9. Acquisition -Full Prepayment.
(a) Payment Period 1. CRC may exercise the Full Prepayment Option, to be effective
at any time during Payment Period 1, by delivery of the Full Prepayment Notice. Within ten
days after receipt by Developer of the Full Prepayment Notice, CRC and Developer, each
acting reasonably and in accordance with the Loan Documents, shall agree on the Full
Prepayment Closing Date.
(b) Payment Period 2. CRC may exercise the Full Prepayment Option, to be effective
at any time during Payment Period 2, by delivery of the Full Prepayment Notice.
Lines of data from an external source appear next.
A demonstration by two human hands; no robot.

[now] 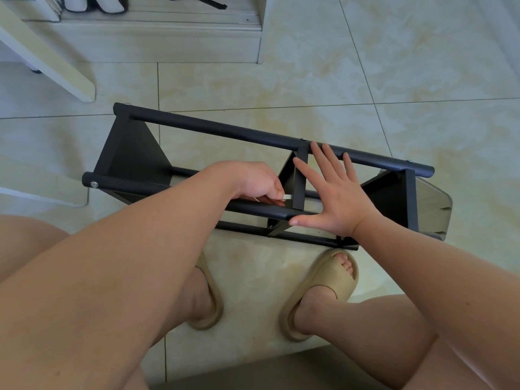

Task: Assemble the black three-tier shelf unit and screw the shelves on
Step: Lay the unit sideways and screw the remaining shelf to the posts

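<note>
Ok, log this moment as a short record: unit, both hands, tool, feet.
unit: black shelf unit, lying on its side on the tiled floor
left hand: pinches a small silver tool at the near pole, beside the middle shelf
right hand: flat, fingers spread, over the frame just right of the middle shelf
feet: in beige slippers, close to the unit

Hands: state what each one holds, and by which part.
The left hand pinches a small silver tool, perhaps a hex key, between thumb and fingers; only its tip shows. The right hand holds nothing, spread open over the shelf unit.
</note>
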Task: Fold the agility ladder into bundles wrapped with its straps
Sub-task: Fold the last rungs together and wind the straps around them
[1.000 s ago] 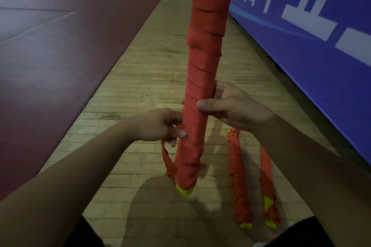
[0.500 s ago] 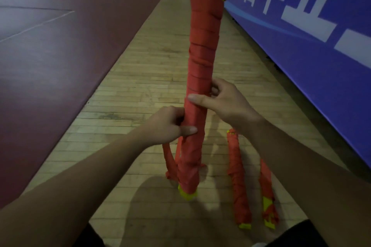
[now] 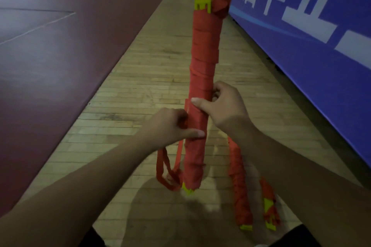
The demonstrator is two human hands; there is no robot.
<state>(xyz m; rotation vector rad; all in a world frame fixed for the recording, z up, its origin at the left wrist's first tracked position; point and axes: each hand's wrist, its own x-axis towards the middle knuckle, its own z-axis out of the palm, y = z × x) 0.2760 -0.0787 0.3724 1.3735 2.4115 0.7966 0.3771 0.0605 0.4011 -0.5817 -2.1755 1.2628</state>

Notwithstanding the foregoing, if there is a Replacement Loan, then, to the extent that the
Replacement Loan Documents prohibit the exercise of the Full Prepayment Option, CRC
shall not have the right to exercise the Full Prepayment Option so long as such prohibition
is in effect; provided that, regardless of any such prohibition in the Replacement Loan
Documents, CRC shall have the right to exercise the Full Prepayment Option during the 90
days immediately preceding the expiration of Payment Period 2. Within ten days after receipt
by Developer of the Full Prepayment Notice, CRC and Developer, each acting reasonably,
shall agree on the Full Prepayment Closing Date; provided that, if the Full Prepayment Notice
is delivered more than 90 days prior to the expiration of Payment Period 2, then the Full
Prepayment Closing Date shall not occur for at least 30 days after delivery of the Full
Prepayment Notice.
(c) Full Prepayment Price. If CRC properly exercises the Full Prepayment Option, then,
in lieu of the remainder of the Purchase Price, CRC shall pay the Full Prepayment Price.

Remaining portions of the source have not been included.